SC Capital raises capital for opportunistic, core funds
Singapore-based SC Capital Partners is launching its fifth – and largest – opportunistic real estate fund early next year, aiming to raise $1bn (€891m) to invest across the Asia-Pacific region.
Real Estate Asia Capital Partners (RECAP) V is expected to attract existing investors predominantly from the US, Europe, the UK and possibly Australia.
SC Capital has attracted investors from US public pension funds for its RECAP III and IV vehicles.
It also counts the UK’s Pension Protection Fund as one of its investors, according to public sources.
SC Capital said it would target developed and emerging markets, including Thailand, Vietnam and Indonesia, as well as gross returns of 18% or more.
Returns from its four previous opportunistic funds ranged from 22% to 26%.
Founder and managing director Suchad Chiaranussati told IPE Real Estate SC Capital was also raising capital for its first core fund, which was launched in August 2015 and had a first close in January 2016.
“It has a $400m target but already has soft-circled commitments for up to $500m,” he said.
The core-plus fund is open-ended with a three-year initial lock-up, and subsequent yearly liquidity.
SC Capital is competing with a number of other providers of Asia core funds now raising capital.
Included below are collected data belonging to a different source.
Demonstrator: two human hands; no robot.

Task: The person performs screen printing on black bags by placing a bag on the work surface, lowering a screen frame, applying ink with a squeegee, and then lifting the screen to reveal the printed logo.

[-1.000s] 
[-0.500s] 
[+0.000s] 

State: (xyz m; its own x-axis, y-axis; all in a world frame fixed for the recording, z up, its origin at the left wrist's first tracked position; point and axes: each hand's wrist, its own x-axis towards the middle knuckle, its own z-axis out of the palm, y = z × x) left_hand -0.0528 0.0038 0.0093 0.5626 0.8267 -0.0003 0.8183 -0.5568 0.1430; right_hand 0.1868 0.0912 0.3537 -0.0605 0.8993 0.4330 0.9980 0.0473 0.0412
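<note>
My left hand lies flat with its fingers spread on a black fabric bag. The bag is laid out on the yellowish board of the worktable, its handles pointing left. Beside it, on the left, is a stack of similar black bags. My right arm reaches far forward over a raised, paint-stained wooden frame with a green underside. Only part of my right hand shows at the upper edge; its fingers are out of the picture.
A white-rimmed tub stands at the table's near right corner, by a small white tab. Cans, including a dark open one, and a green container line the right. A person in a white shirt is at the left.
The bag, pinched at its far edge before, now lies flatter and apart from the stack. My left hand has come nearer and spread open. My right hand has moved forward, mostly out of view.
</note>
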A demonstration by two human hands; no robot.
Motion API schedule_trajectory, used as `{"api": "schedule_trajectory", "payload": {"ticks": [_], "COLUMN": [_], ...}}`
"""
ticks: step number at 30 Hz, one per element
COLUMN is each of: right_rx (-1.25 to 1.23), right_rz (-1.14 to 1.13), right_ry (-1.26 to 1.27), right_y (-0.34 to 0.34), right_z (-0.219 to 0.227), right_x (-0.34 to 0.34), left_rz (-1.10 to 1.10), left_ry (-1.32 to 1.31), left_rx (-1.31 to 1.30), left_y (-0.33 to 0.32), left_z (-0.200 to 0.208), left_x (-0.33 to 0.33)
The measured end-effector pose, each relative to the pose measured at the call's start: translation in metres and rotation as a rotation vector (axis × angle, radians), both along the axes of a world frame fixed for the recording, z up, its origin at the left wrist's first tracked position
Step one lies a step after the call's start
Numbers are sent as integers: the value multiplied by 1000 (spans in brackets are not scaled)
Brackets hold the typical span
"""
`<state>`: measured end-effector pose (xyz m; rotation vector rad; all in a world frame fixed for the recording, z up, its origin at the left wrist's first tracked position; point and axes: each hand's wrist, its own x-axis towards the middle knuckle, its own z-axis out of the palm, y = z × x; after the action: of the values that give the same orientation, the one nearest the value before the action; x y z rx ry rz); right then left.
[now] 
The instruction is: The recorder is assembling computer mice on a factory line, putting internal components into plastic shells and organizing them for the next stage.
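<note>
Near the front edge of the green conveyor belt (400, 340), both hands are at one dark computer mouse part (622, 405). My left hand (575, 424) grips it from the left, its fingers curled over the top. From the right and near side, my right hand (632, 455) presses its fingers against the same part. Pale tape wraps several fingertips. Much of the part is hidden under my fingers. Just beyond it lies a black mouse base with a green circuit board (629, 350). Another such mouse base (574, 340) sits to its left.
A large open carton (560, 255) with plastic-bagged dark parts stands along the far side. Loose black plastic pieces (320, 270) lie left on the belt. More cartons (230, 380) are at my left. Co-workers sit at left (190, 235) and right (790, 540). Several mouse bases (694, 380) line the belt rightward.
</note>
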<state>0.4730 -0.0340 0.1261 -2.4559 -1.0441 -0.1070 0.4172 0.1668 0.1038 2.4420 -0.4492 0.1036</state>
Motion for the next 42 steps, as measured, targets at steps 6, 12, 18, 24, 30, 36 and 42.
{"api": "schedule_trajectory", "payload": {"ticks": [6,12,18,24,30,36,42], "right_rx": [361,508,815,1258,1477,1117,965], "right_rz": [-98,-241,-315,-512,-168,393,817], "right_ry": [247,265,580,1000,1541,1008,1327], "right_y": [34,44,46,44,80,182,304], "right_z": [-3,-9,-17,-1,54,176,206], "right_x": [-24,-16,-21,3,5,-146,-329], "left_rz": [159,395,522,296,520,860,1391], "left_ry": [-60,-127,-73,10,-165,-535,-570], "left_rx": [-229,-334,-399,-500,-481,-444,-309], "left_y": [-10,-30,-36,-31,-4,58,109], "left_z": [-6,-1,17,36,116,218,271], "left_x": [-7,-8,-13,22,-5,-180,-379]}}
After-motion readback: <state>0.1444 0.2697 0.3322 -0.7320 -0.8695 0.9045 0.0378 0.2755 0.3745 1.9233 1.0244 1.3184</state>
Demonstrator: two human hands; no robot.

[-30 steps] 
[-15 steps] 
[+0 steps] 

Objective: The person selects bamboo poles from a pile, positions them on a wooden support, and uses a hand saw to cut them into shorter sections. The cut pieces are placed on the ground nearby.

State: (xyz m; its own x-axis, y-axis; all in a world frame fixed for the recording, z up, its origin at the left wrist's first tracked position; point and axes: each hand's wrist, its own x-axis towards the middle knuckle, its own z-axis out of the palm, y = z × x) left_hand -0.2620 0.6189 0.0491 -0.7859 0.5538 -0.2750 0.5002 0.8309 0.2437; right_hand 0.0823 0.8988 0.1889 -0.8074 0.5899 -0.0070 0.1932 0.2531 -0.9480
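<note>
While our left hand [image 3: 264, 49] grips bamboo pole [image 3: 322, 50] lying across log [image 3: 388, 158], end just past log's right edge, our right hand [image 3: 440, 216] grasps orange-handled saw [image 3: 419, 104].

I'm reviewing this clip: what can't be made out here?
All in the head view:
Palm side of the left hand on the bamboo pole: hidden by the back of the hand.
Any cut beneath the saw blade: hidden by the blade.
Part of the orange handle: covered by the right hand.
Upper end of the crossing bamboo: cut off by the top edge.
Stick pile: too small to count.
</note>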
“Why do we raise a core fund at this point in time?” Chiaranussati asked. “There will never be a perfect time to raise capital.
“In the next two or three years, as we deploy the $400m-500m, there will be situations where stable assets will become available at good valuations.”
He said the world was uncertain and that interest rates might spring back to a level that would disrupt the market.
“We should have capital to invest when the disruption happens,” he said.
SC Capital’s core fund is seeking to capitalise on Asia’s resilient education sector.
Its assets include a 230-bed student-accommodation facility in Sydney, master-leased to the University of NSW, and a retail property in Hong Kong’s Ngau Tau Kok district, in Kowloon, leased to Hong Kong tuition companies.
Its next acquisition in Seoul – now under due diligence – is also leased to education providers.